*** Data records Section Begins ***

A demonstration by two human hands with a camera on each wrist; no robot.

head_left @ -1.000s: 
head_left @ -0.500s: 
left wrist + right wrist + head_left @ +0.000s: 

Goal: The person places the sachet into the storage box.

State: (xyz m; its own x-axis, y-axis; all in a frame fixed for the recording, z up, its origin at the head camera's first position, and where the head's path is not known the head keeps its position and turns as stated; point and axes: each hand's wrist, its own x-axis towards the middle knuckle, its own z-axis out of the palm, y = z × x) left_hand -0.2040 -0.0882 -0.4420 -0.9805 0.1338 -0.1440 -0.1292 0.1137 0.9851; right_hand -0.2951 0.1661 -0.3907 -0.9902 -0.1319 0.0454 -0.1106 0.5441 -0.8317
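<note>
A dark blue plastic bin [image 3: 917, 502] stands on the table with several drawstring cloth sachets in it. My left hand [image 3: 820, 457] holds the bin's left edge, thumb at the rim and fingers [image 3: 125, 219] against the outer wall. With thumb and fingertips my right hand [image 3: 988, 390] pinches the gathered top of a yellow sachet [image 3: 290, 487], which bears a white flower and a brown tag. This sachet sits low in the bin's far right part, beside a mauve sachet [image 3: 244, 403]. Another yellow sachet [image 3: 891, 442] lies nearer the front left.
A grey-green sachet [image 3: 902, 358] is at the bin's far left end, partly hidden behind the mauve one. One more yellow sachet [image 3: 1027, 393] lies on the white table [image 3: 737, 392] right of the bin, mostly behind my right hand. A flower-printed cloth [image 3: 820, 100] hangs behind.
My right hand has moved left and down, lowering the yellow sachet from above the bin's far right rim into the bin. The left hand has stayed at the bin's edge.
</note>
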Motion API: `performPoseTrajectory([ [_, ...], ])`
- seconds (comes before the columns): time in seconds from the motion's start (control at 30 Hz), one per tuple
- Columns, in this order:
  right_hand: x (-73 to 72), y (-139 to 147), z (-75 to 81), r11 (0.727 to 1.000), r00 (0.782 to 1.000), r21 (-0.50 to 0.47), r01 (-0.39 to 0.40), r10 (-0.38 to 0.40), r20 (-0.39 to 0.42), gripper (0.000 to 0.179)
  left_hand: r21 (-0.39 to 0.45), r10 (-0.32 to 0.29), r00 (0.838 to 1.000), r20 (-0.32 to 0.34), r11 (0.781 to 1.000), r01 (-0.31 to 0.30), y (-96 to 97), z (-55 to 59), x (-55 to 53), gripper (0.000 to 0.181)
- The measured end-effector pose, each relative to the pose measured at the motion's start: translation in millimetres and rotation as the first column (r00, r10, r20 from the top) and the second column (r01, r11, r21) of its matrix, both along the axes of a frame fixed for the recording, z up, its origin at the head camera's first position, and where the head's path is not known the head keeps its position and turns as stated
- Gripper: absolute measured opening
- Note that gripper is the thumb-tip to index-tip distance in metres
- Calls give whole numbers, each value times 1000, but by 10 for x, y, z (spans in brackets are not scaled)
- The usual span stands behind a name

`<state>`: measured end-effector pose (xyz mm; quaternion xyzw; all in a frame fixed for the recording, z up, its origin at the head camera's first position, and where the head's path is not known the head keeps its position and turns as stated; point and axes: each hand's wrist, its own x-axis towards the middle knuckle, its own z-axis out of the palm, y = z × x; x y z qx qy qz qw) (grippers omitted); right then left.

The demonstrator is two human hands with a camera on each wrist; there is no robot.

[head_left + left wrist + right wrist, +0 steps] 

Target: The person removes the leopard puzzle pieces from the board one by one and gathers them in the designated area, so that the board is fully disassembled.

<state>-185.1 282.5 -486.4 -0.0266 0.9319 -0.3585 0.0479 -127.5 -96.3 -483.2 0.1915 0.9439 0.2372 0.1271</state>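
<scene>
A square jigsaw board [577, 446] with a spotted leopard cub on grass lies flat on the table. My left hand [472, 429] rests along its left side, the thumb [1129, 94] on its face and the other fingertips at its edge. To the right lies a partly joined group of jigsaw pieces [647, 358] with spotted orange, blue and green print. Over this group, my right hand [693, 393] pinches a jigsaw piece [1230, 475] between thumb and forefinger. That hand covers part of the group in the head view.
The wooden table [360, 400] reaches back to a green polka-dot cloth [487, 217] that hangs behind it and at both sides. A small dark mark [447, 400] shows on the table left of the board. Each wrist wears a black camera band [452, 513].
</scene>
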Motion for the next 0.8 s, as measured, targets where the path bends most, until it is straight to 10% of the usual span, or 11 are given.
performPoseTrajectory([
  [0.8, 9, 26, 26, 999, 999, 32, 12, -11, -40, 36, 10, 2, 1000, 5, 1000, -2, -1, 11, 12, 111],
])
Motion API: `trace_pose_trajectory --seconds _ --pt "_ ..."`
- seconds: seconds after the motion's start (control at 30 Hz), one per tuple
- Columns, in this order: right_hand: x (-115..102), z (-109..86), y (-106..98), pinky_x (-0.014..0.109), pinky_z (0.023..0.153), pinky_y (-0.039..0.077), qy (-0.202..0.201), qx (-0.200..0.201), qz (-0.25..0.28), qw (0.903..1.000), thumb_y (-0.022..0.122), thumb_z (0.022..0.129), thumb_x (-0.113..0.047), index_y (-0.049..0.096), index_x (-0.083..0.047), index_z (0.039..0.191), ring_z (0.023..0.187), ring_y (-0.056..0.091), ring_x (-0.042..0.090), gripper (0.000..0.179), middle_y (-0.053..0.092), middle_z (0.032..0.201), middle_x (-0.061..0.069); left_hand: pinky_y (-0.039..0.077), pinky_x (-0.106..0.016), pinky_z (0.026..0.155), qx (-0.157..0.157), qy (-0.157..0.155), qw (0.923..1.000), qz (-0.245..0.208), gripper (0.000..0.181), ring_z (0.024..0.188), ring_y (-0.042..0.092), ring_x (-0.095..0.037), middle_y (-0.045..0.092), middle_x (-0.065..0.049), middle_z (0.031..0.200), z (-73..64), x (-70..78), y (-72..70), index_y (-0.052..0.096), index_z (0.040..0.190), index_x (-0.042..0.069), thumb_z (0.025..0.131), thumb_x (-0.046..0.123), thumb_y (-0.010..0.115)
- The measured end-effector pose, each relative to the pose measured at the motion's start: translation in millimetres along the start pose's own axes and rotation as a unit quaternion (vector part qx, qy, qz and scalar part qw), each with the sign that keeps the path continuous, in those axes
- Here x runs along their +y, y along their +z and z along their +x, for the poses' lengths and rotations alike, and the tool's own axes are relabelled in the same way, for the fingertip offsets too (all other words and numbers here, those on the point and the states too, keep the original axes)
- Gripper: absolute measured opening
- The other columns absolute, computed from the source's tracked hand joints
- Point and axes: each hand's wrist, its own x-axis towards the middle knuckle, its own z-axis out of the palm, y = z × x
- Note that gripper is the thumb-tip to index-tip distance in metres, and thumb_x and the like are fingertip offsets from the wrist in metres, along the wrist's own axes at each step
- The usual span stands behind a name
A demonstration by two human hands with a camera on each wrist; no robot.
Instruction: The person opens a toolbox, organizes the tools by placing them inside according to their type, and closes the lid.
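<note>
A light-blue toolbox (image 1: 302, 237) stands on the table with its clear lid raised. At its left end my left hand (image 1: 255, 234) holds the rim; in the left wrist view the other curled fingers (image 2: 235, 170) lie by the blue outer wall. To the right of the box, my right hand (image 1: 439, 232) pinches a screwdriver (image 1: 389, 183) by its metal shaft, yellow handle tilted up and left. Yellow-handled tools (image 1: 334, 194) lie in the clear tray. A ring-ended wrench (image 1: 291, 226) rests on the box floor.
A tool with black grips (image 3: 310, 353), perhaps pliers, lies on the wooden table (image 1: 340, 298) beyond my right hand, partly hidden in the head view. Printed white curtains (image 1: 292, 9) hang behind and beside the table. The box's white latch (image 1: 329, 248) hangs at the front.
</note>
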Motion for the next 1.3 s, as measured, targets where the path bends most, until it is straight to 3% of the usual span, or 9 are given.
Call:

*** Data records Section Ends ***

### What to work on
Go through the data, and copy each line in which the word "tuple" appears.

### Response to this task
- seconds (comes before the columns): time in seconds from the motion's start (control at 30 Hz), one per tuple
- seconds: seconds after the motion's start (control at 30 Hz), one per tuple

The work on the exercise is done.